Post by pancelticpiper »

It might be capable of a transcription detailed enough to be of use to somebody not already thoroughly knowledgeable with ITM, but if so I've not seen such. Certainly as used by nearly all the people who use it, ABC is quite vague.

I have to stress that there are two levels of accuracy and detail, one is transcriptions which are deemed accurate and detailed enough for people with a working knowledge of ITM, for whom much can be left for them to fill in on their own.

The other is a far higher level of accuracy and detail, such as would enable a good sight-reader who has never heard ITM to immediately produce a performance, from sight-reading a transcription alone, that is fairly idiomatic.

Plenty of flutists are quite good enough sight-readers to read such. Few are the practitioners of ITM who know enough about transcribing flute music to produce transcriptions of that level.
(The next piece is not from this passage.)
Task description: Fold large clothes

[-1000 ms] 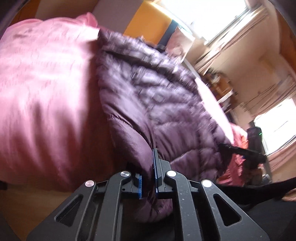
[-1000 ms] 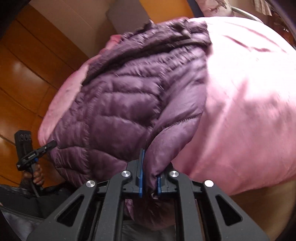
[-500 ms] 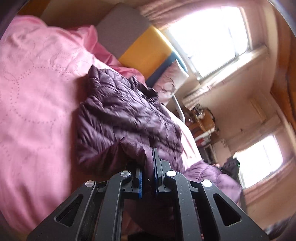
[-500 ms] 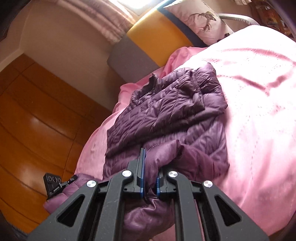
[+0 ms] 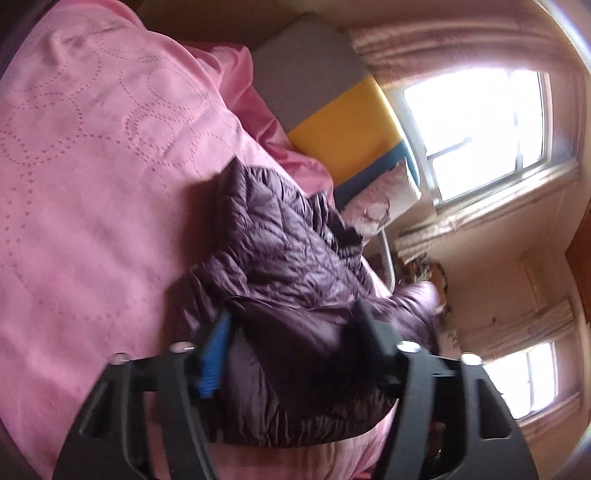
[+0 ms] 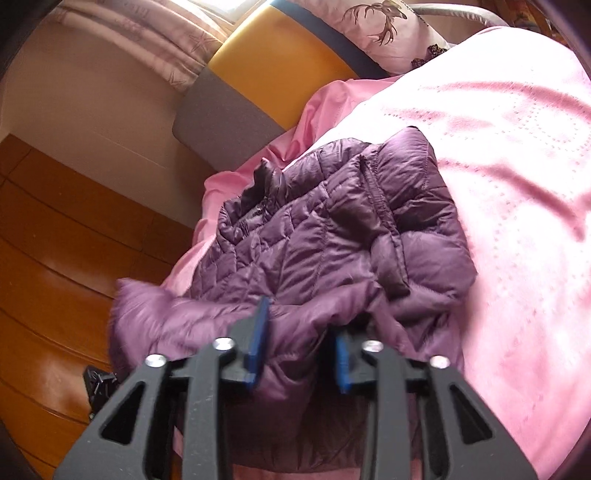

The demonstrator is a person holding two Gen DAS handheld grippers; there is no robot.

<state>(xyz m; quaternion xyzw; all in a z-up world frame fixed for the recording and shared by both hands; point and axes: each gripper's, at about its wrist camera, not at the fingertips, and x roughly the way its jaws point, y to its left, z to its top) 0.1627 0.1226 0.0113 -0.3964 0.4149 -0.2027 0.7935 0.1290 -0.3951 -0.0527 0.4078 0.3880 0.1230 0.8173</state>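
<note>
A dark purple quilted puffer jacket (image 5: 280,266) lies bunched on a pink bedspread (image 5: 92,184). Its lower part is folded up over the rest. My left gripper (image 5: 291,321) is open, with jacket fabric lying loose between its fingers. In the right wrist view the jacket (image 6: 332,240) lies on the bedspread (image 6: 517,184) with its collar toward the headboard. My right gripper (image 6: 301,325) is also open, with the folded hem lying between its blue pads (image 6: 258,332).
A grey, yellow and blue headboard (image 5: 332,110) stands behind the bed, with a pale deer-print pillow (image 6: 388,29) against it. A bright window (image 5: 472,136) is beyond. Wooden floor (image 6: 55,277) lies to the left of the bed.
Both grippers carried the jacket's hem up over the jacket toward the headboard, then opened and let go of the fabric.
</note>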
ITM isn't alone, not by a long shot! Jazz musicians write out transcriptions that they can read and produce idiomatic jazz, but if a good sight-reader who had never heard jazz sight-read the transcription it would sound like a fugue.

ITM players, and jazz players, within their own worlds get so used to the norms of their transcribing practices that they often don't realise how sketchy they are. It takes having a good sight-reader from outside of their world to read the transcriptions to demonstrate how short the transcriptions fall from capturing the bulk of the details of their performance practices.